The tight race pits the party of incumbent President Chen Shui-bian, who champions a separate Taiwanese identity and swift democratic reforms, against the Kuomintang (KMT) party of Lien Chan, who will probably move more slowly on reforms and look more kindly on an eventual rapprochement with Beijing.
Heightening the stakes, and greatly angering China, is a controversial two-question referendum put to Taiwan's voters. The questions ask if China should "withdraw the missiles it has targeted at Taiwan," and whether Taiwan should "engage in negotiations with ... China ... for the welfare of the peoples." President Chen engineered the first-ever referendum last year over initial objections from Washington. Beijing views the referendum as an underhanded way of achieving independent status.
Despite what appear to be similar policies on key economic questions and on opening up direct trade with China, voters and analysts say the two parties offer such a different future that the election is being framed as the greatest battle in 50 years. A hefty 80 percent turnout is expected.
A main dynamic in the race centers on the question of identity and what is known as the "status quo," or the principles governing Taiwan's approach to the 1.3 billion nation of China, which claims Taiwan as its own.
In Taiwan, identity centers on the social split between ethnic Chinese mainlanders, an elite group who took control of the island in 1949, and the larger segment of native Taiwanese who argue that Taiwan has an identity separate from China.
"Four years ago the election was about a change of government - getting rid of the old KMT, which was in power so long and was criticized for corruption," says political analyst Andrew Yang. "This time, the issue is identity and it has polarized the electorate. The incumbent wants to assert Taiwaneseness. The opposition wants the status quo."

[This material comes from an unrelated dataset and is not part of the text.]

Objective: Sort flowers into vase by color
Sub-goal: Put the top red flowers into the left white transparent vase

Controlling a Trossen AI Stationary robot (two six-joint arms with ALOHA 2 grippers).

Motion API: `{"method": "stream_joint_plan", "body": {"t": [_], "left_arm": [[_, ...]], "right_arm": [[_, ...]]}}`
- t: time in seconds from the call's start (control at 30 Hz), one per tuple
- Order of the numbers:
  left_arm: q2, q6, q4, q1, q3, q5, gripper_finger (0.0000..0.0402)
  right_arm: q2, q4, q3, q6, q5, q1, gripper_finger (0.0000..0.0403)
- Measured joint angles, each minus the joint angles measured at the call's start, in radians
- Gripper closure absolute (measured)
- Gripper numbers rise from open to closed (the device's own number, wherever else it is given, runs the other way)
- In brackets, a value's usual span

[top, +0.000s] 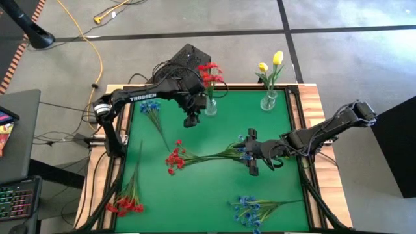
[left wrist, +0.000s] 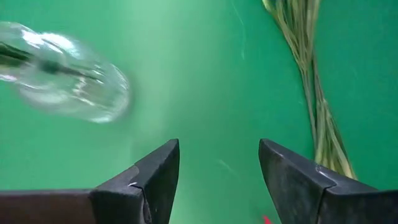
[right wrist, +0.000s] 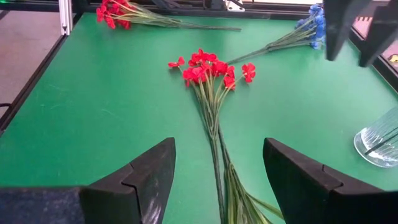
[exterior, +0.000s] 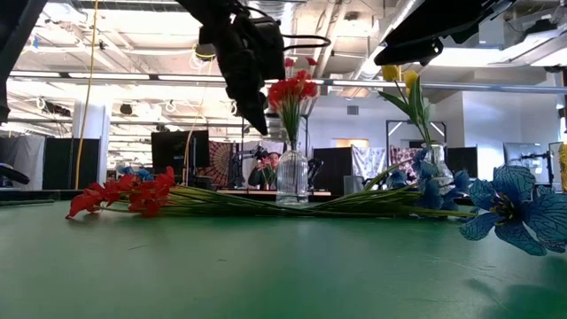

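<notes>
**Both grippers empty, red spray in the middle next in line**

The left gripper (top: 190,121) hangs above the green felt-like table mat (top: 208,201), just beside the clear ribbed glass vase holding red blooms (top: 210,107). Its fingers are spread with nothing between them — in its wrist view only bare mat shows in the gap. Standing clear of the vase with jaws released, it looks to be between pickups rather than mid-placement.

The right gripper (top: 252,166) hovers over the stem end of the loose red-bloomed spray at the table's centre (top: 175,160), fingers also parted and holding nothing. From its wrist camera the thin green stems run straight up the gap between the two dark fingers, which suggests it is lined up along the stalks for a grasp there.

The other flowers are scattered:
- a second red spray near the front left corner (top: 125,206)
- a blue-bloomed spray by the left arm (top: 150,106)
- another blue spray at the front (top: 248,211)
- blue blooms under the right gripper (top: 243,148)

A second clear glass vase with two yellow tulip-like buds (top: 269,101) stands upright at the back right.

The stems are wiry and flat-lying — a pinch has little to catch, and the leafy bundles overlap, so a neighbour could easily be dragged along.
</notes>
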Motion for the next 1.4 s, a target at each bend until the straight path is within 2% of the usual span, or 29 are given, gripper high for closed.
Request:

In the often fraught relations between China and Taiwan, status quo has stood for an agreement that Taiwan will allow no internal developments that threaten China's passionate hope to one day unify with the island. The status quo, which China worries Chen seeks to change, is language used between Washington, Taipei, and Beijing to define peaceful relations across the Taiwan Straits.
Yet the KMT and Chen's Democratic Progressive Party (DPP) define "status quo" differently. The DPP sees it as allowing democratic developments and a "move toward" independence. The KMT has tended to see status quo as a static concept. As one KMT official points out, "Chen Shui-bian wants to tell the Taiwanese people what to do; The KMT wants to let nature take its course. We don't want to change anything."
But during this hard-fought campaign, so popular were the reforms and appeals to Taiwanese identity politics championed by the DPP, the KMT has now promised similar reforms, including a new constitution.
This election, Taiwan's third, follows a decade of political and social upheaval. A reform movement has pushed the island away from its historic claims on China, and toward a new ethnic Taiwanese consciousness. Beijing has not acknowledged that these changes have occurred. Yet the evidence for them seems unmistakable. Lien Chan and James Soong, whose parties jointly make up a "pan blue" coalition, last Saturday actually kissed the ground of Taiwan during campaign rallies.